8. GET OFF THE BANDWAGON
Many EPMD songs express a single theme: "stop biting my rhymes". Apparently, getting your rhymes bitten (stolen by other rappers) was a major hazard back in the 80's, and that's why this song exists. It's not the most inspired cut on the album, and even E seems confused at times:
While my volume was swaying, you were saying
"Who was that brother?" while the record was playing
I felt kinda happy like an ego trip
I had to lounge cause my image is hip
Or maybe he's just trying to come up with rhymes that nobody else can bite.
9. DJ LA BOSS
This is the obligatory "scratch song" that used to appear on all hiphop albums, in which they all tried to prove they could rock a party like Eric B on "Eric B. Is President". DJ La Boss was EPMD's original D.J., and this track is all him. Scratching solos don't always translate well to albums, so it's good that hiphop albums stopped including tracks like this ... hmm, right around the time this album came out.
This is probably the second best track on the album. It opens with a dialogue bit: Erick is refusing to take the album up to their producers, even though the recording is done, because, he says, "I gotta dis this girl". We then hear the long, sad saga of Jane, a fine woman with a haircut "like Anita Baker" who ended a night of wild love with a note telling Erick he had to be "better, bigger, stronger and much faster", to which P replies:
P: And you don't quit,
EPMD rock on with the funky shit!
And that's as far as they go with the sad story, since it's just another excuse to rhyme. In the world of EPMD, the only things that matter are the beats and the rhymes, and the never-ending struggle for respect in the land of the biters. Jane is a great choice for the closer on Strictly Business because it captures the combination of joy and humor and defiance that has made EPMD resonate with listeners like me for two decades.

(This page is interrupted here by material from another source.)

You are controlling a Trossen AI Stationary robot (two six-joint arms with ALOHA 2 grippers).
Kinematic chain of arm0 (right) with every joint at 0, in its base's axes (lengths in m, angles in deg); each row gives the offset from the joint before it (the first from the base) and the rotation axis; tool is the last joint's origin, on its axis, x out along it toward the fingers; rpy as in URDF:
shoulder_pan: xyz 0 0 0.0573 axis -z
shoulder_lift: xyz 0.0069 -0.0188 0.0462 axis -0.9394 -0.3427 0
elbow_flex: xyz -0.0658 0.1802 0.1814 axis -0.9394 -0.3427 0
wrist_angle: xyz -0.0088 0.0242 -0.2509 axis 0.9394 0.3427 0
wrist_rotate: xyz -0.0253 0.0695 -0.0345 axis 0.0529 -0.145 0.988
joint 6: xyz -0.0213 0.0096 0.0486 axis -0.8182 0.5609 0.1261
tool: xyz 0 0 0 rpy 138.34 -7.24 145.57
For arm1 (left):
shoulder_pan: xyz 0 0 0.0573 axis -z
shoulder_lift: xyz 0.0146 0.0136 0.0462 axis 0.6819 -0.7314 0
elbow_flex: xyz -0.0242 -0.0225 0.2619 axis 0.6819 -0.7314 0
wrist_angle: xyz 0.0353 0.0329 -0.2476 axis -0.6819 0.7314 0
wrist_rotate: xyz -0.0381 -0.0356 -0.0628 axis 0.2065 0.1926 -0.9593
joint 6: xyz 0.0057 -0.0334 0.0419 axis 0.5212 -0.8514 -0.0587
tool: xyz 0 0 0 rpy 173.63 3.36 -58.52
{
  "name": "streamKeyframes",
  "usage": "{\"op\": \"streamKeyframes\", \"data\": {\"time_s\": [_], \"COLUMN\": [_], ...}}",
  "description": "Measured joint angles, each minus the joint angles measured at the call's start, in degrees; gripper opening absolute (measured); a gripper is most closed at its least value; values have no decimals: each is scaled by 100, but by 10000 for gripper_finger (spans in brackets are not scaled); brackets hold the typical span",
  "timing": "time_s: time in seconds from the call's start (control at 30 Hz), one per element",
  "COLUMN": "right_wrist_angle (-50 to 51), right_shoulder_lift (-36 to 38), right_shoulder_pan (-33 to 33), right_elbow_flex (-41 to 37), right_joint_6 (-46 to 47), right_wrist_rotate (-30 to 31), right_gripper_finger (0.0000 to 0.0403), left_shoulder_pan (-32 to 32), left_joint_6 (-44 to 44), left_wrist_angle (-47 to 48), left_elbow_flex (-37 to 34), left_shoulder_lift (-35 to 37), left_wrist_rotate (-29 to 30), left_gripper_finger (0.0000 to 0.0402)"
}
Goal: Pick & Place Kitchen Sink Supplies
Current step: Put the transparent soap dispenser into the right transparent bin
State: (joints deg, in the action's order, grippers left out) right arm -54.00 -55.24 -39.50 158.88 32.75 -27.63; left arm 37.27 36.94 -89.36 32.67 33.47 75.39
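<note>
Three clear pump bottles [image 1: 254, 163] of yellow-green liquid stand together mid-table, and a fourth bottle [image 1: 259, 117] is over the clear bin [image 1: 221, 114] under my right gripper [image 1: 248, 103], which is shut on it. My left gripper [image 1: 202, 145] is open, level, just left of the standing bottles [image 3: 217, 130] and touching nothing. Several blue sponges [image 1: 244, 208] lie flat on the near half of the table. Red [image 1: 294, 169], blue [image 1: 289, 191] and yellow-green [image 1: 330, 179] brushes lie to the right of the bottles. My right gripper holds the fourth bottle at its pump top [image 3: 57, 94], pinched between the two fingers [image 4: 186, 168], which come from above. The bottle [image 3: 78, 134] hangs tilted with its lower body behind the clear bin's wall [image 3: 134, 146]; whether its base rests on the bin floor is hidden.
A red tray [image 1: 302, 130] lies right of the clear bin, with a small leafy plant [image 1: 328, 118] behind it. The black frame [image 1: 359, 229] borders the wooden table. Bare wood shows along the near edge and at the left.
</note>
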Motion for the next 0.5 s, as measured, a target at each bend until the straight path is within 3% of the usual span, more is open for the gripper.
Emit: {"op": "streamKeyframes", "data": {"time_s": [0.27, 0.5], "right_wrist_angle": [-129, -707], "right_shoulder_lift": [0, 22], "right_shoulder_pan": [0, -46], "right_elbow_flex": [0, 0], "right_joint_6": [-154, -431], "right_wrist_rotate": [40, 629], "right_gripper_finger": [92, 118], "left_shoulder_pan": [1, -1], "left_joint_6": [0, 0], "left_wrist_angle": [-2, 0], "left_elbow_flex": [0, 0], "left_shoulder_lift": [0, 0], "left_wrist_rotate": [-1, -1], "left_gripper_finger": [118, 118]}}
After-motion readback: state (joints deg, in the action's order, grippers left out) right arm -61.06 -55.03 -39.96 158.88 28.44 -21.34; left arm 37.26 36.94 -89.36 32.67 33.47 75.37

Strictly Business is EPMD's first and best album. Erick Sermon and Parrish Smith grew up together in Brentwood, Long Island, a fairly run-down suburban neighborhood about three miles from where I grew up (in the neighboring town of Hauppauge). E and P both mention Long Island frequently on this album, and they also name-check institutions like New York Tech, where P went to college. One of the most beloved rap groups of all time, EPMD kept their style fresh by never changing it much, always choosing great funky guitar beats to rhyme over, and avoiding the urge to act overly "hard core" in the gangsta era. The duo has broken up several times, sometimes bitterly, and their solo works include Erick Sermon's excellent Chilltown, which tells us:
I sound like me
You sound like Jay-Z
They also reunite occasionally, and this article was probably prompted by the fact that I am going to see them at B. B. King's on 42nd Street in Manhattan on October 14. I'm definitely psyched, and I'll be sure to file a report.